The inevitable that Spielberg reaches is the filmic conclusion, one where everything in his story flows into each other like a river confluence, dumping into a delta of emotion, where all the secrets are finally revealed and everything withheld from the audience finally shows itself. This is deceptive, to say the least, deceptive in the same way a corporation charged with protecting vital information might be. But Spielberg believes that his manipulative methods are the best for reaching the maximum potential of delivery.

That’s because Disclosure Day, like most of Spielberg’s films, is prefaced on an idea of universal perception. That is: that in the space of the movie theater, he can create the same feeling for everyone.

The big mistake in trying to read Disclosure Day as a statement on the present—whether his liberal Zionist perception of Israel’s genocide in Gaza, or even the use of UAP news drops to distract from Trump’s involvement with Jeffrey Epstein—is that Spielberg’s cinema is almost entirely insular. Spielberg movies draw their textures from plenty of real-life (and even hot-button) sources, but they rarely comment on them in terms that translate to the real world. Instead, Spielberg’s conceptions of narrative and truth exist entirely confined to the diegesis of the films themselves, which allows him more control towards those conceptions.

Some point to The Fabelmans as the primary evidence that everything in Spielberg’s cinema relates back to his parents’ divorce. But far before those marital troubles started to show themselves, Spielberg opens the film with his ur-trauma: his first trip to a movie. Seeing The Greatest Show on Earth was apparently so mentally destructive for him, that Spielberg would fashion his whole life from thereon trying to reclaim control of images.
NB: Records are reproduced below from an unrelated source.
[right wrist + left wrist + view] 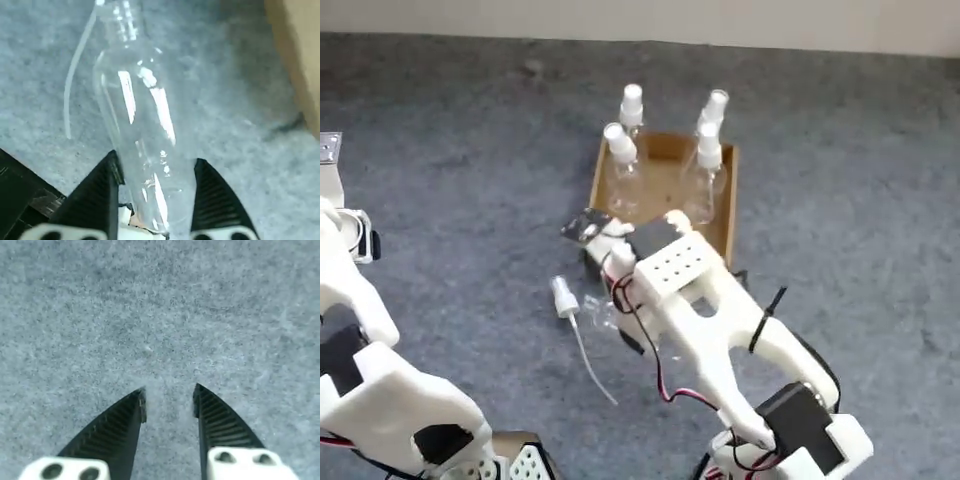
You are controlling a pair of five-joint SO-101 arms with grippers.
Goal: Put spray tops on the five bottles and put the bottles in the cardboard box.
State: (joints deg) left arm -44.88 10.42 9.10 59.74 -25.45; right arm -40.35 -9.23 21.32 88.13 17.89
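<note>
Cardboard box point(731, 205) has four capped bottles point(623, 165). Right gripper point(155, 170) clamps the last bottle point(145, 125), its spray top point(564, 298) loose on the carpet point(450, 180). Left gripper point(169, 402) hangs open and empty.

From above, the right arm point(710, 310) hides most of your clear bottle point(145, 115) and the cardboard box's point(729, 195) near wall; the bottle's base looks cut off at the right wrist view's edge.
</note>
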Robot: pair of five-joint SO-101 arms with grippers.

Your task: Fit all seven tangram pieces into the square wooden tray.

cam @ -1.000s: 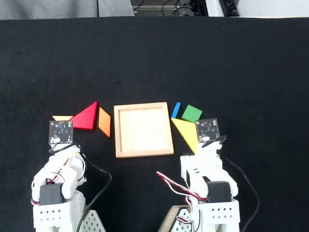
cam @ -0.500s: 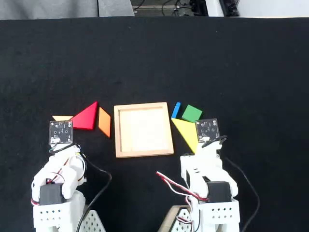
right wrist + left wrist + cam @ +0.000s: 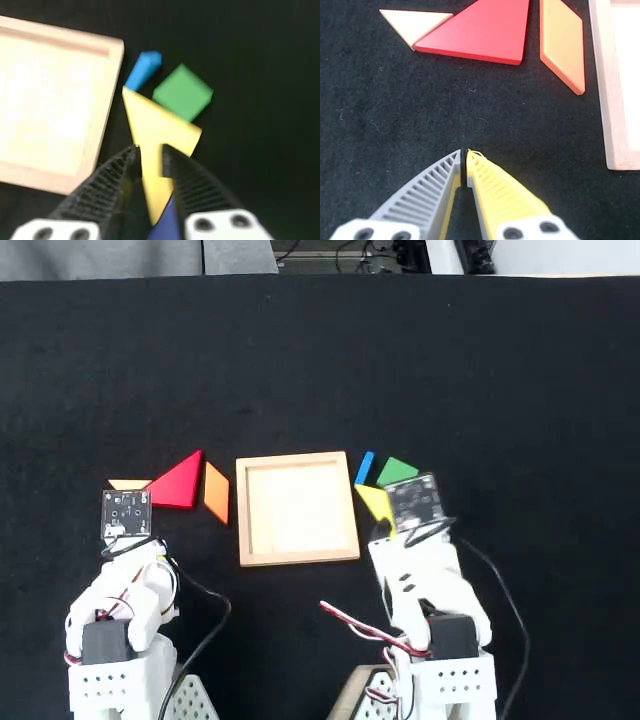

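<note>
The square wooden tray (image 3: 298, 508) lies with nothing in it at the table's middle. On its left are a cream triangle (image 3: 128, 484), a red triangle (image 3: 180, 482) and an orange parallelogram (image 3: 216, 492). On its right lie a blue piece (image 3: 364, 467), a green square (image 3: 397, 472) and a yellow triangle (image 3: 376, 500). My right gripper (image 3: 150, 150) hovers over the yellow triangle (image 3: 160, 127), open a little, straddling its long point. A dark blue piece (image 3: 165, 225) peeks out under it. My left gripper (image 3: 466, 152) is shut, short of the red triangle (image 3: 490, 30).
Black cloth covers the table, with wide bare room beyond the tray. The tray's rim (image 3: 607, 90) runs close beside the orange parallelogram (image 3: 561, 42). The blue piece (image 3: 144, 69) nearly touches the tray's corner (image 3: 114, 47). Both arm bases stand at the near edge.
My right arm has swung toward the tray and now covers more of the yellow triangle. The left arm and all the pieces have stayed where they were.
</note>
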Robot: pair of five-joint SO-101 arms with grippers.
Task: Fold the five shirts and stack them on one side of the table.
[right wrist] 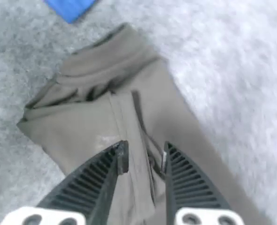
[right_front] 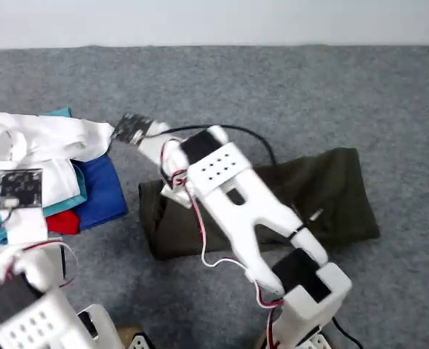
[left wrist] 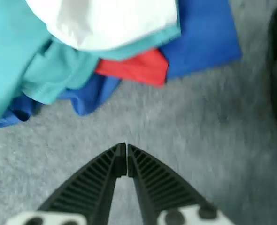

It’s from that position that Spielberg speaks to the audience once again at the end of Disclosure Day. Here a single character embodies Spielberg’s favorite things, the reaction shot, as a news reporter walks the audience along about how to feel about seeing declassified images of aliens for the first time. The world stands by, on their phones, as the truth is finally shown to them. This isn’t something that happens in the real world anymore. There’s no unified media—and certainly not unified reactions—amidst what should be world-shattering horrors. Instead, the space that Spielberg’s most interested in is the theater that people are sitting in watching the movie itself, a crowd that he has (if he’s successful) gotten all to the same point emotionally in his build-up so that he can have them all share in the same reaction at the end.